→ Work instruction
Where does "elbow" appear in the data? Return each line that holds it.

→ Records from a collection
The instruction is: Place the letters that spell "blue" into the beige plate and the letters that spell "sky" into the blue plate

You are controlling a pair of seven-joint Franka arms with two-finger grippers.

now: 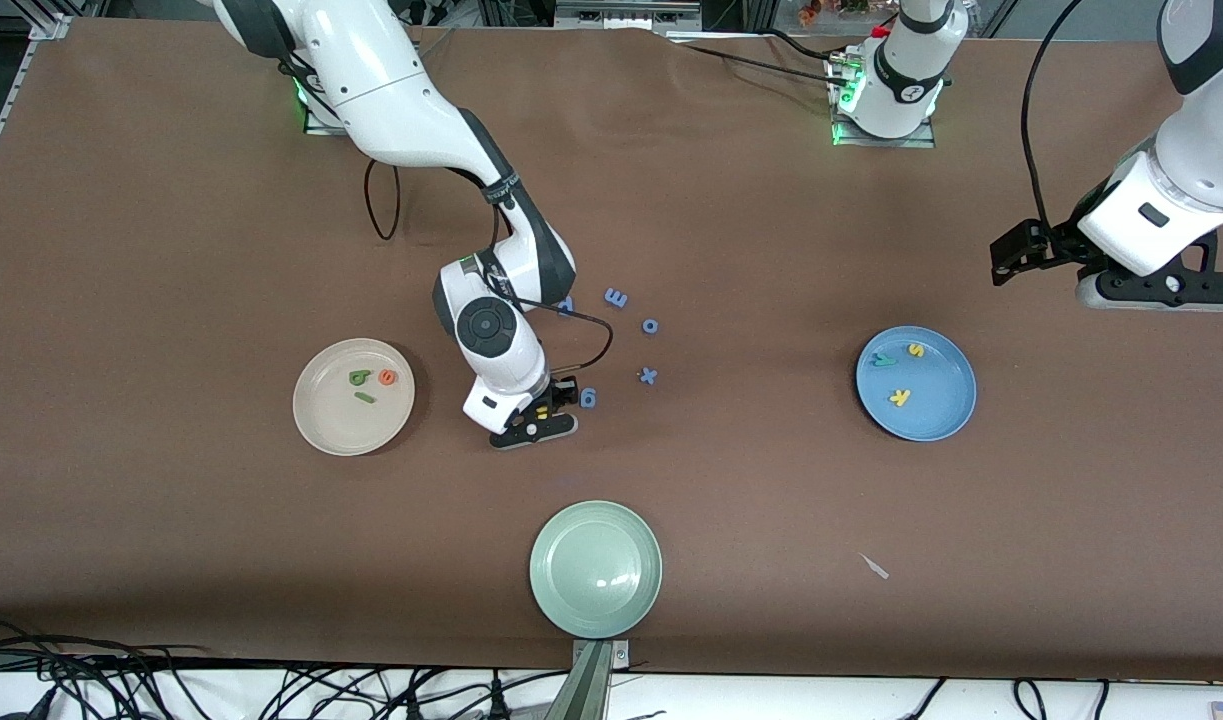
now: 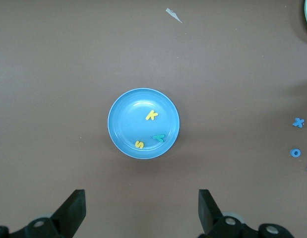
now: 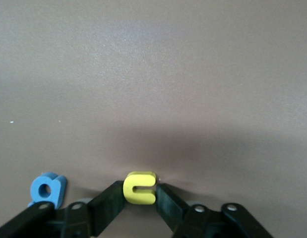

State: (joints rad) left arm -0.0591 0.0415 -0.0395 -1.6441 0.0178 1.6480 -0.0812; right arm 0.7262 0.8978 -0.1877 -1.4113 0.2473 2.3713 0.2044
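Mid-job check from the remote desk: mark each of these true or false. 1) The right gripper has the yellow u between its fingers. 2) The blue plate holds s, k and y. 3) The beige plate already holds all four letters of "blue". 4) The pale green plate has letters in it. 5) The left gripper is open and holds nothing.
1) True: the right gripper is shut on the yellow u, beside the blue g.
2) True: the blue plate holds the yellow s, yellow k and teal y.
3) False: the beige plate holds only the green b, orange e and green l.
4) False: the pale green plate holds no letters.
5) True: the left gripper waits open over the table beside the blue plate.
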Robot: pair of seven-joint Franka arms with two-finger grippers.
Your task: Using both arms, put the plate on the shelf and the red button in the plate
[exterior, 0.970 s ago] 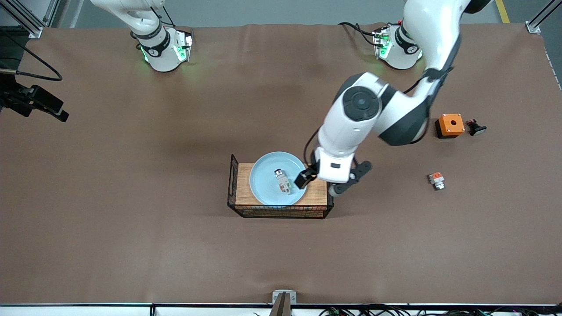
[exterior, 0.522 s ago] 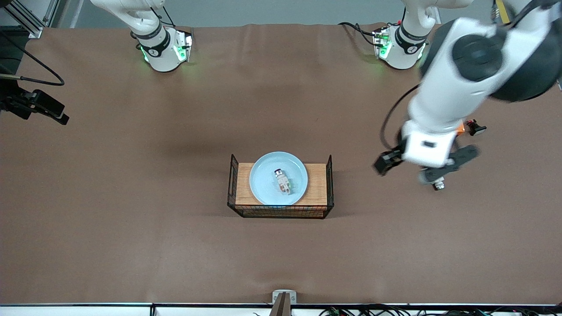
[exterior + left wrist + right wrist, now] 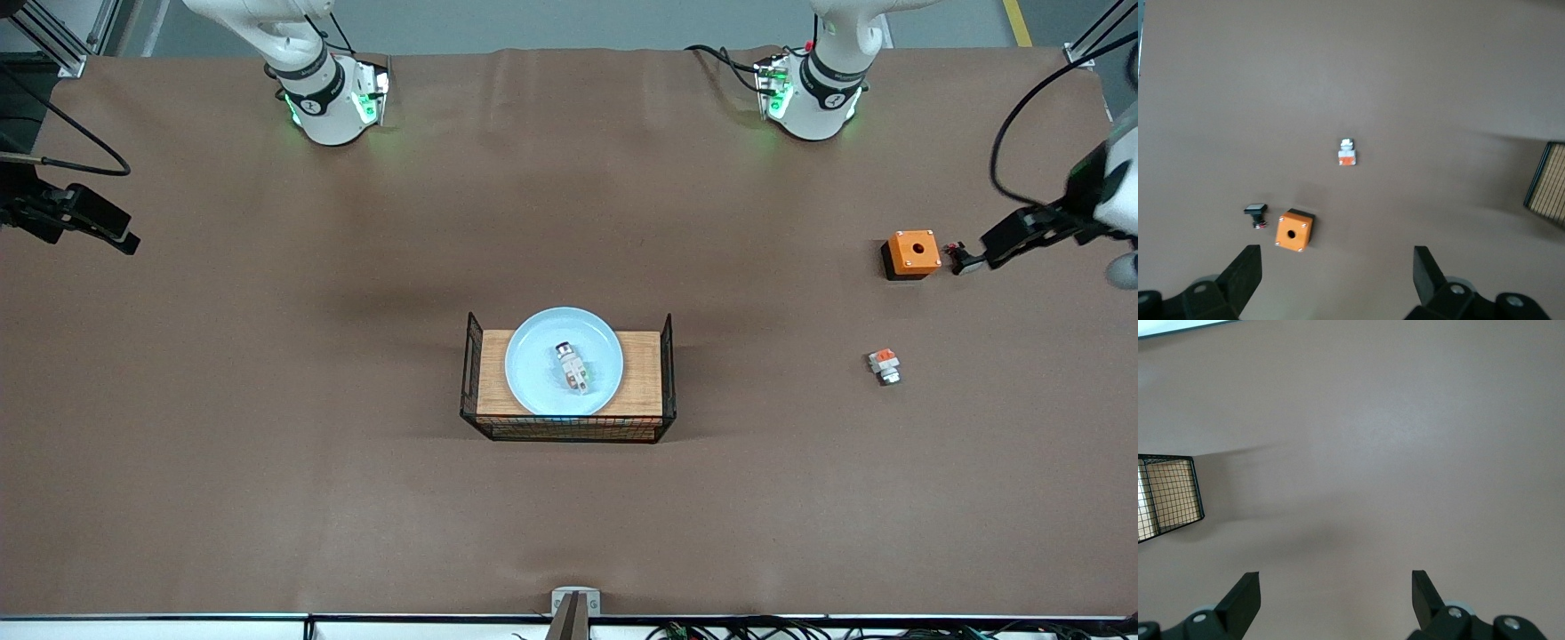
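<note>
Right claw [image 3: 1331, 603]: fingers spread wide, nothing between them, touching nothing. It hangs over bare bench [image 3: 267, 373] toward the right arm's end; its wrist view catches only the wire end wall of the tray [image 3: 1168, 495] at the picture's edge. It does not show in the front view. That arm waits.

Mid-bench: wire-sided tray [image 3: 569, 431] with a wooden floor. Plate [image 3: 533, 356] sits flat on that floor, touching neither wire end wall, with wood showing on both sides. Red button [image 3: 573, 367] lies on its side in the plate, a little off centre. Long axis runs slantwise: one end points away from the front camera, the other points toward it and slightly toward the left arm's end of the bench. Nothing else is in the plate or on top of it.

Toward the left arm's end: small white part with orange top [image 3: 884, 365], alone on the bench, well apart from the tray. Farther from the front camera sits the orange box [image 3: 912, 253] with a hole in its top, and a small black part [image 3: 963, 259] just beside it.

Left claw [image 3: 1338, 283]: fingers spread wide, empty, up in the air over the bench edge at the left arm's end, clear of box and black part.
</note>
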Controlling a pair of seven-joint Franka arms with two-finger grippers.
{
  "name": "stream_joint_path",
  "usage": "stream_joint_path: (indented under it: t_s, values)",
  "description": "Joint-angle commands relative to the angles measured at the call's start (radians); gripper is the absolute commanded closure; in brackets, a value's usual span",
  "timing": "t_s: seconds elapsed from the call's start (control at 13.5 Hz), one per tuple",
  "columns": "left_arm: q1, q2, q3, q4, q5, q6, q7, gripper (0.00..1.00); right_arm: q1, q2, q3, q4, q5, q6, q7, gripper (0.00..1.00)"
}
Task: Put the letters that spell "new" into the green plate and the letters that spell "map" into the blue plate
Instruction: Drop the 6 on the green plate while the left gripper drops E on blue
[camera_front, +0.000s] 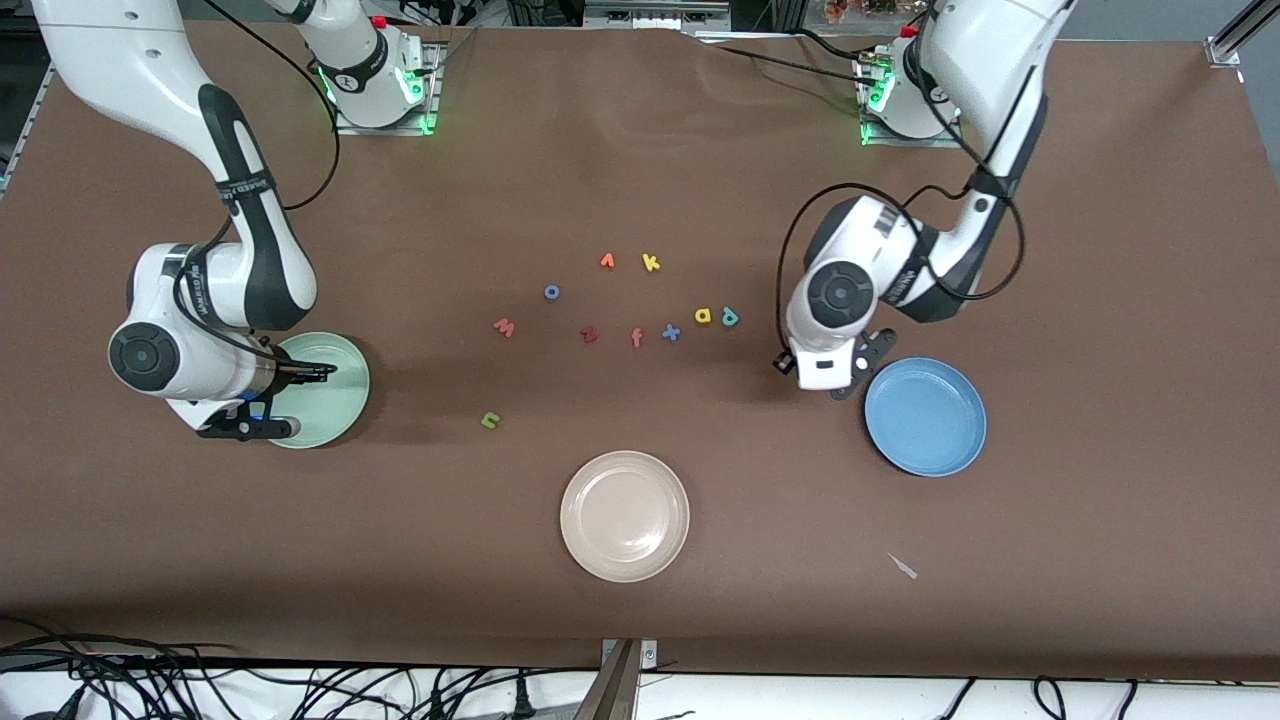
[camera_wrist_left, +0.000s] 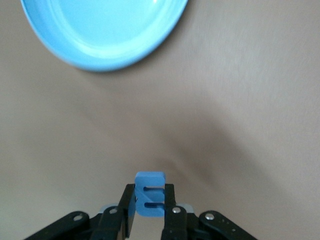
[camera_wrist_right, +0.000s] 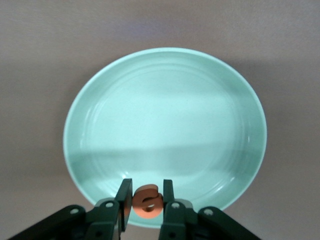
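Left tool (camera_wrist_left: 150, 212) hanging over bare worktop (camera_front: 1100, 250) just beside the blue plate (camera_front: 926, 416), pinching the blue m (camera_wrist_left: 150, 194). Right tool (camera_wrist_right: 147, 210) hovering over the green plate (camera_wrist_right: 165, 135) rim, clamping the orange e (camera_wrist_right: 148, 200). Green n (camera_front: 490, 420) lying between the green plate and the beige plate (camera_front: 625, 516); pink w (camera_front: 504, 327), yellow a (camera_front: 703, 316) and teal p (camera_front: 730, 318) lying farther from the front camera than the beige plate.

Glossy, smooth green plate (camera_wrist_right: 100, 105) and blue plate (camera_wrist_left: 65, 47) sit on a matt brown table (camera_front: 1100, 250).
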Motion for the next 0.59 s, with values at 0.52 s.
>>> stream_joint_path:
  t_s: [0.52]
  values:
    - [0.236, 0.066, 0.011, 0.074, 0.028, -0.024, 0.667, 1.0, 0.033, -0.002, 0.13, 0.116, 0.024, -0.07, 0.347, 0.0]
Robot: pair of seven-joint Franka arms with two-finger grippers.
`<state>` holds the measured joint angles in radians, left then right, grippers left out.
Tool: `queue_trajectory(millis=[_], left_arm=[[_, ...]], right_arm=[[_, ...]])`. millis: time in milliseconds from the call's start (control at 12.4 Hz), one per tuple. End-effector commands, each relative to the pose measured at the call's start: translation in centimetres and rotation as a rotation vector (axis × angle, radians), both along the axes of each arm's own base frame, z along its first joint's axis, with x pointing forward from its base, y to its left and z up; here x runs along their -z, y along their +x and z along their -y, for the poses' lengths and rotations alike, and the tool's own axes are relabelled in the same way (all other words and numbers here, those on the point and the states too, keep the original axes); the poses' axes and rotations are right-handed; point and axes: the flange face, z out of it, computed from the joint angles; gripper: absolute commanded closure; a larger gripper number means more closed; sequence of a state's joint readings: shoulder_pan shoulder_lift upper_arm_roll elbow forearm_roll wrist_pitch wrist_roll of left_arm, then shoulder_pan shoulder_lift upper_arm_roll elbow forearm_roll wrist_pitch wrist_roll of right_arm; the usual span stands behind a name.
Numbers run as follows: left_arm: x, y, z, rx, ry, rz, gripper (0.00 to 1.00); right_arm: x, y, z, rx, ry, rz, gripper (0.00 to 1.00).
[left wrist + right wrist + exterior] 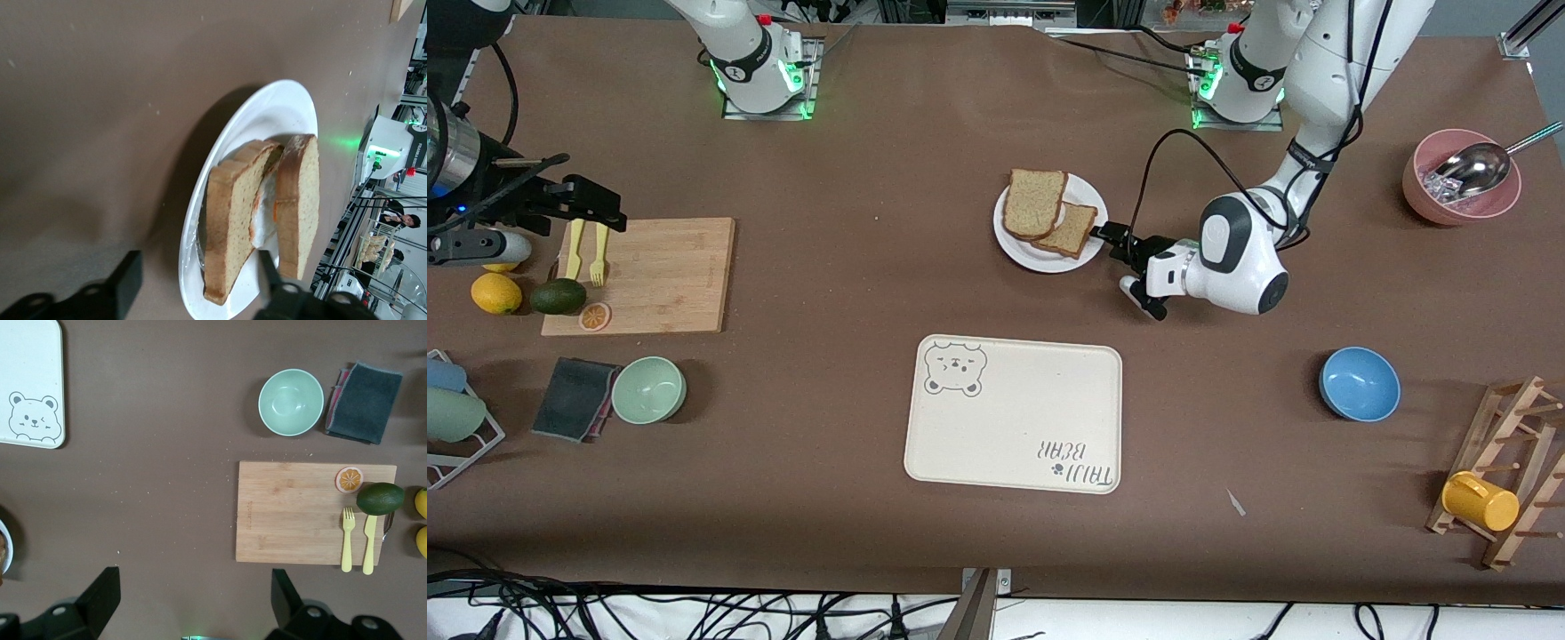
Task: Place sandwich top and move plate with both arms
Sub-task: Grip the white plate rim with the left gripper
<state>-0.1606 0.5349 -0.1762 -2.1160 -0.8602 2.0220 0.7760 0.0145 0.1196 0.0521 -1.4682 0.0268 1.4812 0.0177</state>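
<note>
The white plate (1021, 251) sits mid-table. On it the light-tan sandwich top (1034, 203) lies askew, partly over a smaller, darker slice (1073, 231). In the left wrist view the sandwich top (300, 200) lies on that lower slice (230, 220), with egg white (263, 212) between them, on the plate (283, 110). My left gripper (1106, 234) is open at the plate's rim toward the left arm's end. In its own view (200, 280) one finger (125, 280) is by the table and the other (269, 265) is over the plate. My right gripper (600, 206) (193, 587) is open and empty, high over the cutting board's end.
A cream bear-print tray (1014, 413) lies nearer the front camera than the plate. A blue bowl (1359, 384), a pink bowl with a scoop (1458, 187) and a mug rack (1503, 471) stand toward the left arm's end. A cutting board (649, 276) and a green bowl (649, 389) lie toward the right arm's end.
</note>
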Motion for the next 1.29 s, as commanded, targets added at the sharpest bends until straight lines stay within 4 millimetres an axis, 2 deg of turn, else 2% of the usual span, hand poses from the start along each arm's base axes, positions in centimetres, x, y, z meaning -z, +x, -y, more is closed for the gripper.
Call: queue_trajectory(millis=[0,161,403,725,886,967,1128,1209], left_arm=[[0.2,-0.8,-0.4,-0.018,-0.011,0.026,0.49],[0.6,-1.2,-0.3,-0.016,-0.002,0.024,0.59],[0.6,-1.3,0.2,-0.032,-0.015,0.017,0.68],[0.9,-1.4,0.7,-0.044,-0.009,0.030,0.74],[1.5,-1.7,1.2,-0.036,0.000,0.041,0.76],[1.7,-1.7,1.2,-0.033,-0.001,0.042,0.81],[1.7,-1.7,1.2,-0.028,-0.005,0.047,1.00],[1.7,-1.7,1.2,-0.027,-0.007,0.048,1.00]], right_arm=[[-0.2,-0.9,0.1,0.003,-0.005,0.003,0.00],[-0.1,-0.8,0.2,0.001,-0.017,0.003,0.00],[-0.2,-0.8,0.2,0.001,-0.017,0.005,0.00],[0.3,-0.4,-0.8,-0.019,-0.028,0.008,0.00],[1.3,0.0,-1.3,-0.040,-0.087,-0.004,0.00],[1.3,0.0,-1.3,-0.040,-0.092,-0.003,0.00],[1.5,0.1,-1.4,-0.042,-0.094,-0.006,0.00],[1.5,0.1,-1.4,-0.042,-0.093,-0.005,0.00]])
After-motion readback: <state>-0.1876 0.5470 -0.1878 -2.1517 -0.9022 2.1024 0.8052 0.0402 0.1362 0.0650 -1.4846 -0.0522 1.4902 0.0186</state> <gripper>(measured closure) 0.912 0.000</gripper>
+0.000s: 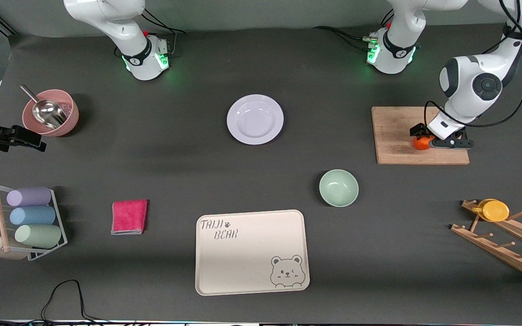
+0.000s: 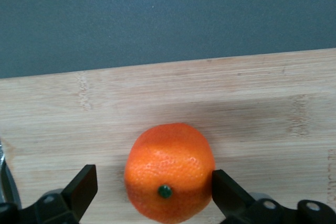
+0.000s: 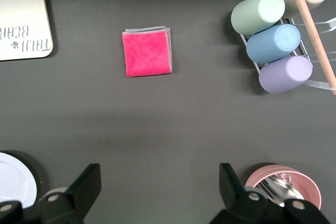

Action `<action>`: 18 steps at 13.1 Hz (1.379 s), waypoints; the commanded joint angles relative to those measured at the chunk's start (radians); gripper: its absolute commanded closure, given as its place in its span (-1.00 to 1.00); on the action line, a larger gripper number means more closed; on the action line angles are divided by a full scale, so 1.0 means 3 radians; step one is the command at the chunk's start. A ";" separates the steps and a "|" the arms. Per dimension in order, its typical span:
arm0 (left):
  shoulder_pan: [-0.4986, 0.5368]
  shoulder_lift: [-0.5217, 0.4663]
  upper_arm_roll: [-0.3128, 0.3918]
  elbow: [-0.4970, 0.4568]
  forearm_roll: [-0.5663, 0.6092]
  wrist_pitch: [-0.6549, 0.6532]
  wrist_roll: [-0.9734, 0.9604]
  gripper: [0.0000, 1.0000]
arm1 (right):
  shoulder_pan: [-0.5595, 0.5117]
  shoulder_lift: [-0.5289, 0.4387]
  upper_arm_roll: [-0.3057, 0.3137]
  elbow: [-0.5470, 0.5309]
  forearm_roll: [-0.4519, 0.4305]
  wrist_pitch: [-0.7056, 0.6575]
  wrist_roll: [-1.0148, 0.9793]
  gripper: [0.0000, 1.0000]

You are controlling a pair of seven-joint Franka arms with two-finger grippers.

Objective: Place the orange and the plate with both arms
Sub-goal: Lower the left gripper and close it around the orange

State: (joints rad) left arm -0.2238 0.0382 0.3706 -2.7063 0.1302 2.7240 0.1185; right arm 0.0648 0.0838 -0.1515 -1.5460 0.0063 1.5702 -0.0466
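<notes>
**Ana:** Left wrist view has the left end effector [image 2: 155, 195] down at the wooden cutting board [image 2: 210, 98], fingers spread wide on either side of the orange [image 2: 169, 170]. One fingertip [image 2: 223, 184] touches the peel, the other stands apart, so nothing is gripped.

**Ben:** Anything crowding it?

**Ana:** No. The board around the fruit is bare. Off the board, nearer the front camera, sits a mint-green bowl [image 1: 338, 187], with a wooden peg rack [image 1: 505, 242] carrying a yellow cup [image 1: 494, 210] at the left arm's end of the counter [image 1: 175, 149].

**Ben:** And the plate?

**Ana:** The white plate [image 1: 255, 119] lies mid-counter, well apart from the board, nothing on it.

**Ben:** Right arm?

**Ana:** It waits. The right end effector [image 3: 157, 195] hangs wide open and empty over bare counter, beside a pink bowl [image 3: 286, 182] holding a metal scoop [image 1: 45, 111]. A pink cloth [image 3: 147, 52], a rack of tumblers [image 3: 278, 43] and the beige bear tray [image 1: 252, 251] lie past it.
</notes>
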 commanded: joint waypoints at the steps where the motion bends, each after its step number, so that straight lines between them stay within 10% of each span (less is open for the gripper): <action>1: -0.0031 0.0006 0.0007 -0.0024 -0.0045 0.0042 -0.0012 -0.72 | 0.0014 -0.0070 -0.0011 -0.0072 -0.0077 0.0022 -0.0039 -1.00; 8: -0.0031 0.0000 -0.0248 0.0022 -0.0347 -0.0004 -0.0032 0.02 | 0.0004 -0.0075 -0.0011 -0.0072 -0.0077 0.0022 -0.0039 -1.00; 12: -0.0036 -0.0147 -0.0309 0.0190 -0.0398 -0.0411 -0.0108 0.03 | 0.0004 -0.0070 -0.0011 -0.0077 -0.0077 0.0028 -0.0039 -1.00; 18: -0.0036 -0.0373 -0.1127 0.1104 -0.0823 -0.1608 -0.1303 0.03 | 0.0014 -0.0080 -0.0011 -0.0088 -0.0072 0.0022 -0.0029 -1.00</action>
State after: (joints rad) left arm -0.2279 -0.0648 0.1016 -2.4684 -0.0969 2.3396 -0.1292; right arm 0.0626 0.0838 -0.1534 -1.5484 0.0063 1.5703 -0.0466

→ Final answer
Tool: `queue_trajectory(millis=[_], left_arm=[[_, ...]], right_arm=[[_, ...]])`. millis: time in milliseconds from the call's start (control at 12.4 Hz), one per tuple. End-effector commands, each relative to the pose measured at the call's start: translation in centimetres and rotation as a rotation vector (axis × angle, radians), both along the axes of each arm's own base frame, z along its first joint's axis, with x pointing forward from its base, y to its left and z up; here x runs along their -z, y along their +x and z along their -y, for the poses' lengths and rotations alike, and the tool's own axes are relabelled in the same way (all other words and numbers here, those on the point and the states too, keep the original axes); the poses' axes and rotations are right-handed; point and axes: the flange face, z out of it, computed from the joint angles; gripper: absolute commanded closure; a larger gripper number means more closed; sequence of a state's joint readings: shoulder_pan shoulder_lift upper_arm_roll elbow forearm_roll wrist_pitch wrist_roll of left_arm, then shoulder_pan shoulder_lift upper_arm_roll elbow forearm_roll wrist_pitch wrist_roll of right_arm; the usual span stands behind a name.
  elbow: [-0.4970, 0.4568]
  elbow: [-0.5470, 0.5309]

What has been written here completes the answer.